DatASaclay helps you to write your data paper properly.
Depositing your data in a data warehouse makes it as visible, accessible and quotable as scientific publications. There are different types of data warehouse: thematic, multidisciplinary, institutional, specific to a publisher or a research project. For example:
- Zenodo, created by OpenAire and CERN to host research data from all disciplines;
- DataDryad, a warehouse created in the life sciences and now open to all disciplines, to host data associated with journal articles.
The choice of repository depends on the nature of the data, the research project for which it was produced and the objectives of the depositor. Beware: some repositories impose conditions on re-use that are not consistent with open access...
The guide Ouverture des données de recherche - Guide d'analyse du cadre juridique en France (V2 - December 2017), produced by an inter-agency working group led by INRAE and supported by the Committee for Open Science is a good approach to tackling the legal framework.

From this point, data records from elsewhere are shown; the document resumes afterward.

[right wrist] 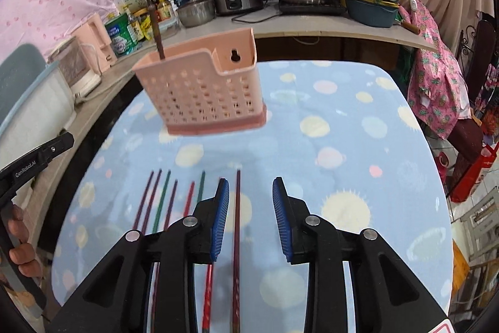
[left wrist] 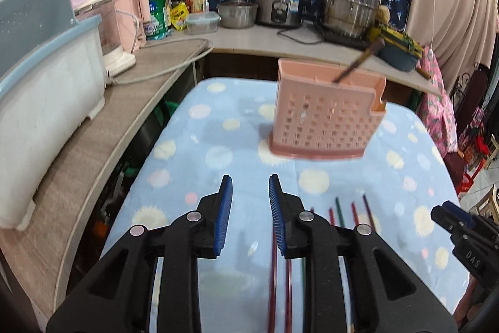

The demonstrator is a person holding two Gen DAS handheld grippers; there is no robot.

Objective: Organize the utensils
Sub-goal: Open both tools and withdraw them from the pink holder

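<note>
A pink perforated utensil holder (left wrist: 324,120) (right wrist: 205,92) stands on the blue dotted tablecloth (left wrist: 218,114) (right wrist: 343,114). One brown chopstick (left wrist: 358,64) (right wrist: 155,30) leans in it. Several coloured chopsticks (left wrist: 352,213) (right wrist: 162,202) lie side by side on the cloth in front of the holder. My left gripper (left wrist: 250,177) hovers open above the cloth, left of that row, with nothing between its pads. My right gripper (right wrist: 251,180) is open too, above a dark red chopstick (right wrist: 237,223) that lies flat below its gap, untouched. Each gripper shows at the edge of the other's view (left wrist: 449,214) (right wrist: 46,152).
A white and blue dish rack (left wrist: 46,89) sits on the wooden counter at left, beside a pink kettle (left wrist: 137,11). A rice cooker (left wrist: 280,5), a steel pot (left wrist: 352,2) and bottles line the back counter. A person's hand (right wrist: 18,239) holds the left gripper.
</note>
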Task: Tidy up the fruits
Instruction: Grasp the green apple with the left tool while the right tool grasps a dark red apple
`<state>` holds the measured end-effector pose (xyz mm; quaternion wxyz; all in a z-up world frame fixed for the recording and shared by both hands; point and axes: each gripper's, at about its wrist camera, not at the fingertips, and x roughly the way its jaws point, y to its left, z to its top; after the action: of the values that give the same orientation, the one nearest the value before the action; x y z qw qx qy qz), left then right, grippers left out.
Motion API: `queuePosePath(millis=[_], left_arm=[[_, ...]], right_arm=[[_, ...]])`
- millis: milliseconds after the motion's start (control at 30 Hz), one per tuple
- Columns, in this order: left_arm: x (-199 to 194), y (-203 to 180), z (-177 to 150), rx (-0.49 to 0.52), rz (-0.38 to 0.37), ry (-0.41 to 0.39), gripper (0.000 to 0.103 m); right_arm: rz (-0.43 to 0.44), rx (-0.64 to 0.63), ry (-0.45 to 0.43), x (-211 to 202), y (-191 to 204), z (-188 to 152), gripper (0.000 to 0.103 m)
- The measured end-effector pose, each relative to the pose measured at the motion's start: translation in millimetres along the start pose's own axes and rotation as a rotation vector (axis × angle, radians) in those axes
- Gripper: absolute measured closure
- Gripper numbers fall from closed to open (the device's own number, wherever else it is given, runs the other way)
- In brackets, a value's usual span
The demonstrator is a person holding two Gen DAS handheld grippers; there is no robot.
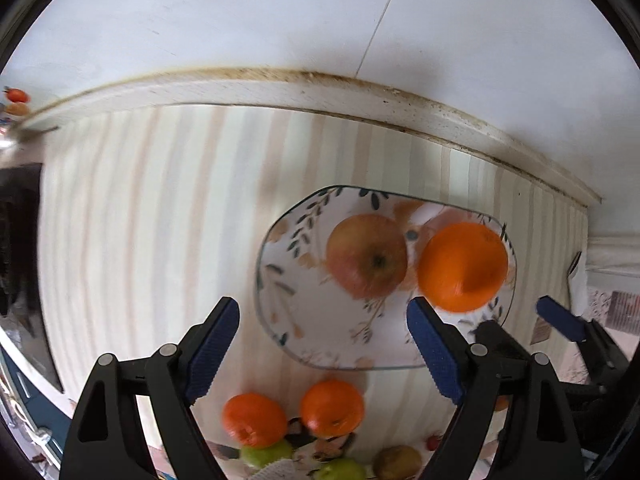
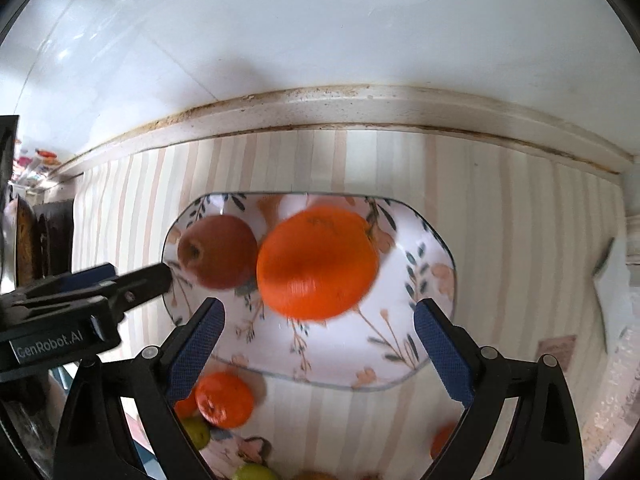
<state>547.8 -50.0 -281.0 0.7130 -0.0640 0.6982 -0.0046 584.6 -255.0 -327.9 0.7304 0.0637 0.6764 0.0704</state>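
Note:
A floral plate (image 1: 304, 332) (image 2: 416, 344) lies on the striped cloth and holds a red apple (image 1: 366, 256) (image 2: 218, 252) and a large orange (image 1: 462, 266) (image 2: 316, 262). My left gripper (image 1: 322, 344) is open and empty, above the plate's near left part. My right gripper (image 2: 318, 344) is open and empty, just short of the large orange; it shows in the left wrist view (image 1: 560, 316) too. Two small oranges (image 1: 332, 408) (image 2: 224, 400) and green fruits (image 1: 266, 454) lie on a second floral plate below.
A white raised ledge (image 1: 280, 92) and white wall run along the far side of the cloth. A dark object (image 1: 24, 248) stands at the left. A brown fruit (image 1: 398, 462) lies near the green ones. A patterned mat (image 2: 556, 350) lies at the right.

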Motion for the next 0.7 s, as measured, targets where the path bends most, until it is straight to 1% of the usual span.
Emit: queuePosePath(millis=[233,267,533,600,700], left_arm=[[-29,4,-42,0.036,0.023,-0.073,0.017],[-27,-4,-45,0.040,0.027,-0.082,0.017],[-65,-4,-94,0.087,0.036,-0.182,0.017],[-70,-2,-108,0.095,0.053,-0.205,0.017],[-66,2,-126,0.106,0.083,-0.202,0.017]], right_arm=[[-0.006,-0.004,-0.046,-27,7,-42,0.005],[-0.004,0.000,-0.057,-32,8,-48,0.005],[0.036,0.030,-0.131,-63,16,-93,0.005],[0.043,0.037,-0.135,-67,15,-106,0.005],[0.060,0.048,-0.105,-63,11,-130,0.005]])
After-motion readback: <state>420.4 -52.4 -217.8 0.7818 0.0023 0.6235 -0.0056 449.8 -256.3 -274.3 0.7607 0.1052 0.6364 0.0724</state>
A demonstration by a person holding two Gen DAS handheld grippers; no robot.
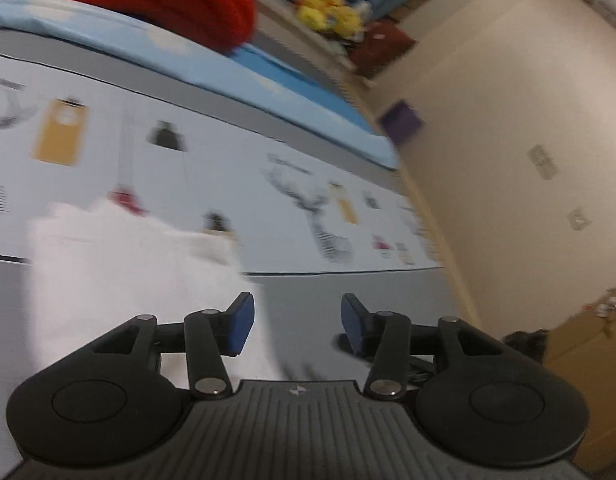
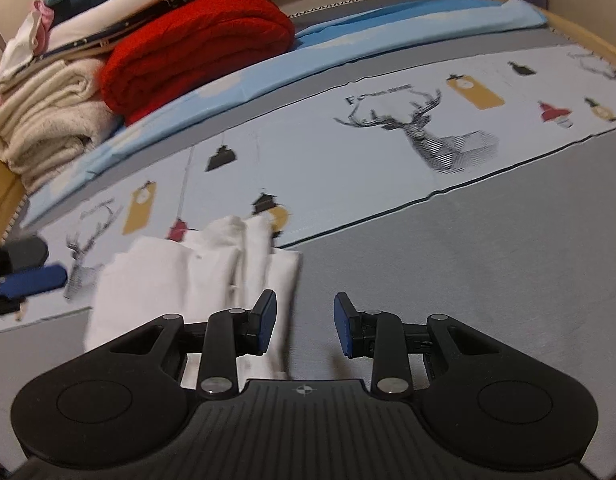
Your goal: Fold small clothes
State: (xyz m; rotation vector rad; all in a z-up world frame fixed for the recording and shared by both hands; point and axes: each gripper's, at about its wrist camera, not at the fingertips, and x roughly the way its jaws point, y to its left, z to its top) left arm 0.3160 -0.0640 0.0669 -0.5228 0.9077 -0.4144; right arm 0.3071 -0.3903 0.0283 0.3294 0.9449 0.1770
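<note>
A small white garment (image 2: 188,276) lies crumpled on the grey bed cover, partly over its printed white band. In the left wrist view the white garment (image 1: 128,276) is blurred, low and left. My left gripper (image 1: 297,326) is open and empty, its left finger over the garment's right edge. My right gripper (image 2: 304,325) is open and empty, its left finger at the garment's right edge. The left gripper's blue fingertip (image 2: 32,279) shows at the far left of the right wrist view.
A folded red blanket (image 2: 196,48) and cream towels (image 2: 48,120) are stacked at the bed's far side on a light blue sheet (image 2: 268,68). The printed band (image 2: 428,128) carries deer figures. A beige wall (image 1: 508,140) stands to the right.
</note>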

This guide proposes a data communicability flowchart, which is the subject of a visualisation tool available online.
Publicly funded research data is public data, and the principle of openness applies to it. However, legal and ethical restrictions apply, particularly to personal data, sensitive data and data protected by copyright. On the other hand, the communication of data relating to professional secrets, national defence secrets, State security and public safety is prohibited as a matter of principle.
It is therefore necessary to remain vigilant about the data disseminated in certain situations, particularly when it concerns an establishment that produces sensitive data. In addition, ‘particular care should be taken when a scientific publication is involved and the publisher requires the data to be deposited in a specific warehouse (...) decisions to open up data are taken at the level of the institution and not at the level of the agent’. (Opening up research data - Guide to analysing the legal framework in France).